## [Provided data]
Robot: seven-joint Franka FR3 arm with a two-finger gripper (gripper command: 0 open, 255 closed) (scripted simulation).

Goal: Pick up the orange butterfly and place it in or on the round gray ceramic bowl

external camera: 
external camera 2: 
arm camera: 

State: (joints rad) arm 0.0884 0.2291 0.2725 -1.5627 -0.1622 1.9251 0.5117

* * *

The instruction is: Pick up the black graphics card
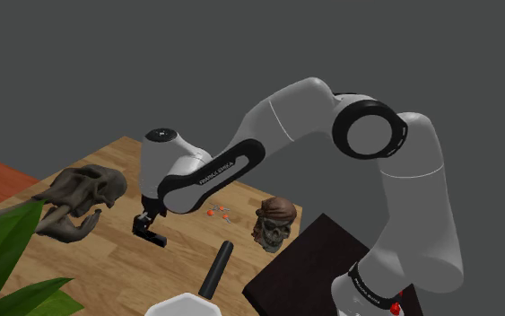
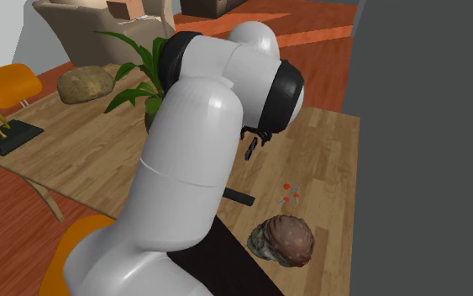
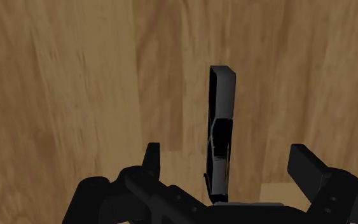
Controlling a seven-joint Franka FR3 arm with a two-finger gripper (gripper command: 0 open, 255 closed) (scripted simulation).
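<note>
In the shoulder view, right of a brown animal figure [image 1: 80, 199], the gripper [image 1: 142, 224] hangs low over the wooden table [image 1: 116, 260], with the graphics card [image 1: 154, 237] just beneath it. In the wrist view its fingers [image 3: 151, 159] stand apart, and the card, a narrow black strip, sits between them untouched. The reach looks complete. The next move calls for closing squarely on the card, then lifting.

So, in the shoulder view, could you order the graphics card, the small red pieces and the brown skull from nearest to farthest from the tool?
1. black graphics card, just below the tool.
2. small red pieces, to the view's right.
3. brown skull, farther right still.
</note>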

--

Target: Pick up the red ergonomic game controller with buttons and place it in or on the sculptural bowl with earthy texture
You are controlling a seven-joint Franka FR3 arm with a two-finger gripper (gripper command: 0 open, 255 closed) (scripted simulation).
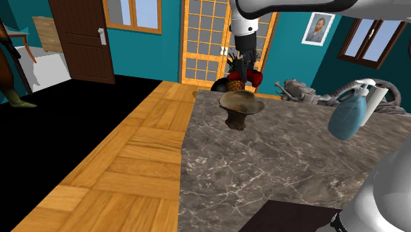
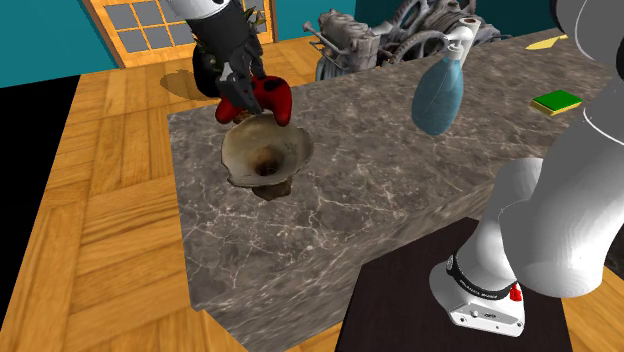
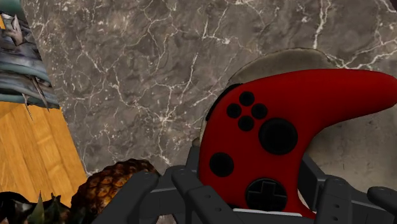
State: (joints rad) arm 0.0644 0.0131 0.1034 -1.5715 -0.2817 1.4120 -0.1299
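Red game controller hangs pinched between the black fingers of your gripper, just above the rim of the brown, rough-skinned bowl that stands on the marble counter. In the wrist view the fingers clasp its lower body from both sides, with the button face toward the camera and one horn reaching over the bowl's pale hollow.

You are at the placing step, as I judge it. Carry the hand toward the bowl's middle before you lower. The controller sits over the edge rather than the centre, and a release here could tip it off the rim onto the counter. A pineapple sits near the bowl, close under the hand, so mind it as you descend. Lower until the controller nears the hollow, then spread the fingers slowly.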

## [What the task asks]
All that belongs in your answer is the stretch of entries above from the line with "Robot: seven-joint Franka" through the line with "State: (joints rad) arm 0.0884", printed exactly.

## [Answer to the exercise]
Robot: seven-joint Franka FR3 arm with a two-finger gripper (gripper command: 0 open, 255 closed) (scripted simulation).

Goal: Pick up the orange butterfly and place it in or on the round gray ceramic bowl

external camera: 
external camera 2: 
arm camera: 

State: (joints rad) arm 0.0884 0.2291 0.2725 -1.5627 -0.1622 1.9251 0.5117

Nothing further belongs to this answer.